Special Sunday Bulletin - Gretel Given The Chop From BB, World's Most Annoying People To Replace Her
Posted by Jess McGuire at 12:38 PM on October 28, 2007
We'd heard whispers a few weeks back, but desperately hoped against hope they would prove to be untrue because her rumoured replacements were going to be two of the world's least likable television personalities. But our worst fears have been realised - not only has Gretel left the show, but they've signed Kyle Sandilands and Jackie O for the 2008 season.
Gretel Killeen has been dumped from Big Brother as Ten seeks to revamp the struggling show by introducing new hosts, radio duo Kyle Sandilands and Jackie O.
"Working on Big Brother has been an extraordinary, challenging and rewarding experience," Killeen said."I'm really proud of what we've achieved but I now have the seven-year itch and am busting to get on with a million new things, including my first feature film, which we're shooting in the new year."
After seven years, the show is in dire need of a change.
The 2007 series was criticised for its boring and predictable housemates, resulting in poor ratings and speculation the show might be axed.
But producers Endemol Southern Star have confirmed the show will return in 2008 in a "tighter, re-energised format".
WHY MUST TIGHTER AND RE-ENGERGISED MEAN KYLE SANDILANDS AND JACKIE O?
"I would like to see them shake it up, especially with the contestants because I think everybody is sick of the same old contestants going in," Jackie O said. "It actually gets really boring after a while. As a fan, I have always wanted a bigger variety of people in there and also to push the contestants more."
"I want that conflict, that real sense of drama rather than that frat house drama that we've seen over the last few years," Sandilands, who is also a judge on Ten's Australian Idol, said.We don't know, Kyle. We recall times the house has been filled with a real sense of drama over the past few years, like when that fucking idiot in the Sean John cap had a tantrum and sooked his way off the show.
Don't be fooled by our open letter, we bloody LOVE Gretel Killeen. No, really. When she's good, she's good - it's just she's obviously not wanted to be there for the last couple of years, and it's made an already dying show even harder to stomach. We simply want the little lady to be happy with all the exciting new things going on in her life. Perhaps, as our gay and UK correspondent Will once suggested, she can be "Garretted through" the ranks of the Labor party and find herself a sweet position in Rudd's posse? In any case, we wish her well.
But Kyle Sandilands and Jackie O - seriously, Ten? As far as most viewers with taste go, the Austereo pair are the television hosting equivalents of a punch in the genitals. By all means, prove us wrong next year, but we fear this may be the final nail in the coffin for our Big Brother addiction.

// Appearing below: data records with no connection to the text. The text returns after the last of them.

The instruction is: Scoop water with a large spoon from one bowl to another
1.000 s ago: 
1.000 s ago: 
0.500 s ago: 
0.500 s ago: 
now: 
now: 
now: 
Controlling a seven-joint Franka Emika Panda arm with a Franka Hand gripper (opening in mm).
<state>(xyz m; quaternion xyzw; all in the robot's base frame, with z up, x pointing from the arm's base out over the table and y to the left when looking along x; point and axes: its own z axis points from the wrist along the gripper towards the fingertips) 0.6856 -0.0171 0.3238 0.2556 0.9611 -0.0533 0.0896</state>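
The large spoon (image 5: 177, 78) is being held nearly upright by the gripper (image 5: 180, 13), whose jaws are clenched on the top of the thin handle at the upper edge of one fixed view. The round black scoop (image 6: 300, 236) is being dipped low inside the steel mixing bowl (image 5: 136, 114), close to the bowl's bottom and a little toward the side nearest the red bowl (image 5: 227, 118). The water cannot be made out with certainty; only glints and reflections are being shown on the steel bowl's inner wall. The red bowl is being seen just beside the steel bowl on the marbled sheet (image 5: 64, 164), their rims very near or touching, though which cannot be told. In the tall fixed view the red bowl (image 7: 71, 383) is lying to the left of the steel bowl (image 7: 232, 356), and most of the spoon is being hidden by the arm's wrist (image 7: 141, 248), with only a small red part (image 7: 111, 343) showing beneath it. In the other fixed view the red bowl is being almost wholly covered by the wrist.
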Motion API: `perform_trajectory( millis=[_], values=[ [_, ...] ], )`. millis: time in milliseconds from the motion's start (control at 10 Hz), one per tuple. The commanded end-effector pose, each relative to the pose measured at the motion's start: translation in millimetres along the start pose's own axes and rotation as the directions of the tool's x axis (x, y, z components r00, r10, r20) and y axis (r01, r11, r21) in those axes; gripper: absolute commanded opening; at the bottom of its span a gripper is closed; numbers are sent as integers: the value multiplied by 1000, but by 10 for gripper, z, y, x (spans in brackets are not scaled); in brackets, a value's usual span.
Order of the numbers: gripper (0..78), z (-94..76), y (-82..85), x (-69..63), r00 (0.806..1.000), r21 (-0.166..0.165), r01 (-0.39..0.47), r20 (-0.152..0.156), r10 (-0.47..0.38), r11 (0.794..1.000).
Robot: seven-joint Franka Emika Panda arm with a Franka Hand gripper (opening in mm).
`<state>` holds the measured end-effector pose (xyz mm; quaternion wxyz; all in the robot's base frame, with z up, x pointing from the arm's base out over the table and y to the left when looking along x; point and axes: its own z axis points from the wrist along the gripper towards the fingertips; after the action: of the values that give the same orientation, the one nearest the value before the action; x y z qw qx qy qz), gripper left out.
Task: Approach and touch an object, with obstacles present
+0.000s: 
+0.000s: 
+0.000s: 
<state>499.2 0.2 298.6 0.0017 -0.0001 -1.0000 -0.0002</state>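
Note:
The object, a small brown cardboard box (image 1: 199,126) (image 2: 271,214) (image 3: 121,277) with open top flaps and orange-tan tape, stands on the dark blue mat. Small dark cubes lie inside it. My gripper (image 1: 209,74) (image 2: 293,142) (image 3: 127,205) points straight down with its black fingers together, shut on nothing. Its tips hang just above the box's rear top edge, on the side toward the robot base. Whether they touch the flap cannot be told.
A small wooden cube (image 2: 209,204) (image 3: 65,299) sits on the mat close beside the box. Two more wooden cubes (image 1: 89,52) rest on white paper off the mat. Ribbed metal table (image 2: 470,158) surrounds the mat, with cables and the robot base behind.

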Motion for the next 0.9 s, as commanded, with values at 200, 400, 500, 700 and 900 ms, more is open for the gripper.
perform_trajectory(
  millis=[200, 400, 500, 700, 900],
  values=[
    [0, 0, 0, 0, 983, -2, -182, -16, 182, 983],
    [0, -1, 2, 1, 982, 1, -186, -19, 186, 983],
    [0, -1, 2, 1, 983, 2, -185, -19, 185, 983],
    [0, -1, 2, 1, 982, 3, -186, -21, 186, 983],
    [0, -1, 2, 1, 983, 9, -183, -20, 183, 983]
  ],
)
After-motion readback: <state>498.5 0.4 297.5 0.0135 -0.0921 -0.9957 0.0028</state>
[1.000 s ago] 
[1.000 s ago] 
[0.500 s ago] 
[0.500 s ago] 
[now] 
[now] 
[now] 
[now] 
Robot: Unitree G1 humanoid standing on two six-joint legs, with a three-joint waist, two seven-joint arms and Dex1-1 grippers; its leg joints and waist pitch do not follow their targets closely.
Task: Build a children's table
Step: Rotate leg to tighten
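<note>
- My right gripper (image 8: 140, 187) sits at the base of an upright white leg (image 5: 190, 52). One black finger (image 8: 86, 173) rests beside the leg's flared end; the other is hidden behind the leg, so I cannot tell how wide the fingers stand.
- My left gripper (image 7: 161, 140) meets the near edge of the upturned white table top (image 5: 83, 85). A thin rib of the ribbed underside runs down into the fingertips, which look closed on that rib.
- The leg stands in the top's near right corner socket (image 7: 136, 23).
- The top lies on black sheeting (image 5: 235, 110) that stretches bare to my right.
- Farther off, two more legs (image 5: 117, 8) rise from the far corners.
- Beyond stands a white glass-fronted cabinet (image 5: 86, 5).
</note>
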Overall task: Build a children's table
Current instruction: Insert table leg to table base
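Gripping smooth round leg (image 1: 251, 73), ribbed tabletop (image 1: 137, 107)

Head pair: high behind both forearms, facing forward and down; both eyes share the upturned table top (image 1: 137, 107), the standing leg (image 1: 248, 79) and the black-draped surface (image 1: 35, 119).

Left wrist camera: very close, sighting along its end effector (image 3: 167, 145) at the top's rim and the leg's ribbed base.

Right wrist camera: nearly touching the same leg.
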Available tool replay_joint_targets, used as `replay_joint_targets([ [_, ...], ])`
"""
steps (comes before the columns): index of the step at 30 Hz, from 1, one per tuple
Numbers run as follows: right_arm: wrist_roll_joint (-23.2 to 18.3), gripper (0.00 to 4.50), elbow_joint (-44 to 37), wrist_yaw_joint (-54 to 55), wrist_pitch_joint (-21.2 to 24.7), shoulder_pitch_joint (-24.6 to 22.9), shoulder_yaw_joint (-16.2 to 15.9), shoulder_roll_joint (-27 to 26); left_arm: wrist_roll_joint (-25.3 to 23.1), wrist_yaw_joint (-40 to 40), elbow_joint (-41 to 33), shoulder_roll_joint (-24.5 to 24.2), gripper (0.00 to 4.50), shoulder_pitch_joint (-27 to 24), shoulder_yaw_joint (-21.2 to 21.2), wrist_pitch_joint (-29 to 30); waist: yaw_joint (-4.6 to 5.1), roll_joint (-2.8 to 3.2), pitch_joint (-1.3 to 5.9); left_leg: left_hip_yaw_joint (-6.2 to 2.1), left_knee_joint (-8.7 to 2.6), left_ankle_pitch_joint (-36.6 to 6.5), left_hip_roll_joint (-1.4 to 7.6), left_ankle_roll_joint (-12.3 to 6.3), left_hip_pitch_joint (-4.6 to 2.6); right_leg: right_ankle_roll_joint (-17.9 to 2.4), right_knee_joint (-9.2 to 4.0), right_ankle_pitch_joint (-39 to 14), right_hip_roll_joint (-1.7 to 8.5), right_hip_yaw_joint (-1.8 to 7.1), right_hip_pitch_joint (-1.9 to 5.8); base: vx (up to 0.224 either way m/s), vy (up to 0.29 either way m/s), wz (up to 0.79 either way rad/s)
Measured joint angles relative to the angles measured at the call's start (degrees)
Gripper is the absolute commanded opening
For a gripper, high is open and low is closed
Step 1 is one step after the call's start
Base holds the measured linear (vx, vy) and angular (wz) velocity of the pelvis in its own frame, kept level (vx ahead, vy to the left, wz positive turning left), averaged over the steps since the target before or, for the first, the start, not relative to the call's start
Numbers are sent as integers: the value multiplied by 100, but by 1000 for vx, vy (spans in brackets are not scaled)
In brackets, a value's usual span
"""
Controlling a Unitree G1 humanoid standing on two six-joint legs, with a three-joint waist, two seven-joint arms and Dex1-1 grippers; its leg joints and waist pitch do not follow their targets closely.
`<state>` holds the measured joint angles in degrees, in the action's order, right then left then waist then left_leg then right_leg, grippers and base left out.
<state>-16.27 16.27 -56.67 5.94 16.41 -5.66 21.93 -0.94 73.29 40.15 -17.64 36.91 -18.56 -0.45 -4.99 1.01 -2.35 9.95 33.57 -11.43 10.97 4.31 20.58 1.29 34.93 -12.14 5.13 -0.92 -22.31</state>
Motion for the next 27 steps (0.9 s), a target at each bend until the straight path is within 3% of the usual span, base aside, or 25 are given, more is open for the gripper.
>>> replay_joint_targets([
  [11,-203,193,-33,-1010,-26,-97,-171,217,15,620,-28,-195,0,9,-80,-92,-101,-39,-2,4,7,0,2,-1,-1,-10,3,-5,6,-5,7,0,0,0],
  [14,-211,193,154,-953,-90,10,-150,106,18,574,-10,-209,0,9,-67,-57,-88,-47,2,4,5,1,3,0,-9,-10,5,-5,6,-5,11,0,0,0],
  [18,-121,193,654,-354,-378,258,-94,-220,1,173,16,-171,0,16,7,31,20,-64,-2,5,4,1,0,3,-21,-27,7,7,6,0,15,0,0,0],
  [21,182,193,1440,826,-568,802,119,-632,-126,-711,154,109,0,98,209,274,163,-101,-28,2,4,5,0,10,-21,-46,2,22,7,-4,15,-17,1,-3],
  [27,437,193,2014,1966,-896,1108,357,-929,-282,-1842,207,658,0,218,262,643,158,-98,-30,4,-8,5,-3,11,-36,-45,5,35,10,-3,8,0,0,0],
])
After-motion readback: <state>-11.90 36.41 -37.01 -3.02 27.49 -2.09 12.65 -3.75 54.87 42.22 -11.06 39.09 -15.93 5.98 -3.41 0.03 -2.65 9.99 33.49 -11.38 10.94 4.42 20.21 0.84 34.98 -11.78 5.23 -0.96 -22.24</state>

On the upside, at least we'll start doing something productive with our Sunday and Monday nights in 2008.
Tags: big brother | channel ten | gretel killeen | jackie o | kyle sandilands | television

Comments (AU Comments · US Comments)
Mel
Posted October 28, 2007 5:04 PM
Tard Face and Ultrabimbo? OUTRAGEOUS AND INTOLERABLE!!
I'll bet this was done in the name of 'synergy' - expect lots of Austereo BB "exclusives".
Not the best idea, BB
Posted October 29, 2007 8:19 AM
Big Bother just lost a viewer of his guilty pleasures. The show without Gretel is no show.
How on Earth do those two still maintain careers with next to no talent and questionable taste? Who is responsible for keeping these people in jobs?
Dick Forsythe
Posted October 29, 2007 4:12 PM
Jackie O! You must be joking. "Surprise" shows what dreadful taste she has in clothes which make her look like a square box, and her speaking voice is a blur.
Dave B
Posted October 29, 2007 5:20 PM
Good Lord! Kyle's horrendous ego will be his and the shows undoing; aside from the fact that he fronts like J.O'.s pimp - no kissing, but kiss of death guaranteed - imagine him confronted by a hostile contestant and/or audience, and with a producer yelling in his ear. Are Channel 10 insane, or is destroying the show via ratings the only way out of a licensing deal and a bunch of contracts? It's like Mel and Kochie for gen. y, but at night when the drugs have kicked in... Why indeed?